- **Exercise prompt**
Print out the full material below, exact in every line, with no images included.

- **Provided data**
--- --- ---
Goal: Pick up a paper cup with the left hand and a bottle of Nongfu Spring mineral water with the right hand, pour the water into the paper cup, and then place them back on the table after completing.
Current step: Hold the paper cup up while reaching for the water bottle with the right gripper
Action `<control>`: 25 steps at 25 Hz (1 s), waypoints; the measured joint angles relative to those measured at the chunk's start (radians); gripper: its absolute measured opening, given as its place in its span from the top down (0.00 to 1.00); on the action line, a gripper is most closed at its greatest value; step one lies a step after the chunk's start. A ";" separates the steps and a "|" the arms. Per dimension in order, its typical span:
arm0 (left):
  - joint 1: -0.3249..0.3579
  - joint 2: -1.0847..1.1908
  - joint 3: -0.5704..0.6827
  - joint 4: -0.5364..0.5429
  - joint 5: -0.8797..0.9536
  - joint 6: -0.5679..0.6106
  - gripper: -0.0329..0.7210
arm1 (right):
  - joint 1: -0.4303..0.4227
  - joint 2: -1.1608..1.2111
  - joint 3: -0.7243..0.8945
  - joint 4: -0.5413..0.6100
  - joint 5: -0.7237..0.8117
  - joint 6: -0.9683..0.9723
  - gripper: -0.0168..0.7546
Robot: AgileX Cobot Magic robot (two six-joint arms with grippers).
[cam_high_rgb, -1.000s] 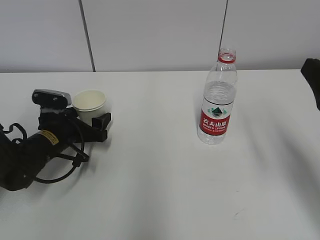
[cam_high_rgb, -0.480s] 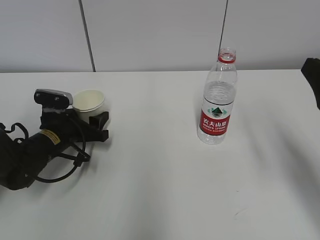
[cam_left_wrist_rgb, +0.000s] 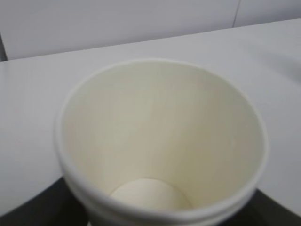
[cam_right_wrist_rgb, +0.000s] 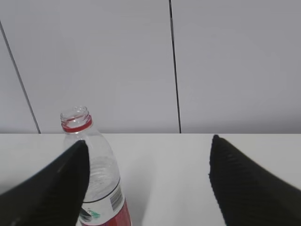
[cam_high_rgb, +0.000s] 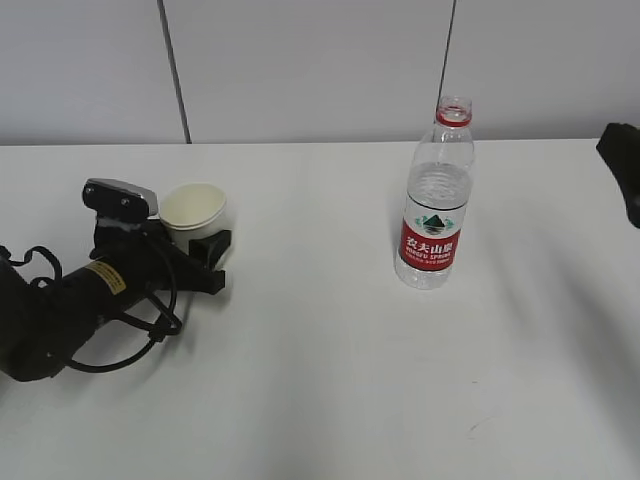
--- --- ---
- **Answer box**
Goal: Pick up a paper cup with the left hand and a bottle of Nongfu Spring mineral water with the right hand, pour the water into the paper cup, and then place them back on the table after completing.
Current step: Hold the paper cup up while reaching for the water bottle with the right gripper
Action `<control>`: 25 steps at 25 Hz (1 s), waypoints; the measured joint angles relative to those measured at the chunk's start (radians); gripper: its absolute measured opening, given as its place in its span from the top down (0.00 to 1.00); on the action line, a gripper is most closed at its greatest value; step one lies a step after the chunk's start. A ";" separates the steps and a "|" the arms. Per dimension in order, its typical span:
arm0 (left):
  - joint 1: -0.3249..0.3579
  - joint 2: -1.0847..1.1908
  - joint 3: -0.5704..0.6827
  - joint 4: -0.5364..0.5429
  - joint 5: -0.8797..0.9536
  - joint 6: -0.5679..0.6106
  - gripper: -0.0329..0.7210
arm1 (right):
  - joint 1: -0.4303..0.4227
  - joint 2: -1.1608..1.2111
  - joint 3: -0.7243..0.8945
  - joint 4: -0.5413..0.6100
  - joint 5: -0.7237..0.8117
  - joint 6: -0.9683..0.9723
  - gripper: -0.0168..0.7546
Robot: AgileX Cobot Magic robot (two six-joint arms with grippers).
[cam_high_rgb, -1.000s] 
[cam_high_rgb, -0.480s] 
[cam_left_wrist_rgb, +0.000s] 
[cam_right_wrist_rgb, +0.000s] 
[cam_high_rgb, +0.000s] 

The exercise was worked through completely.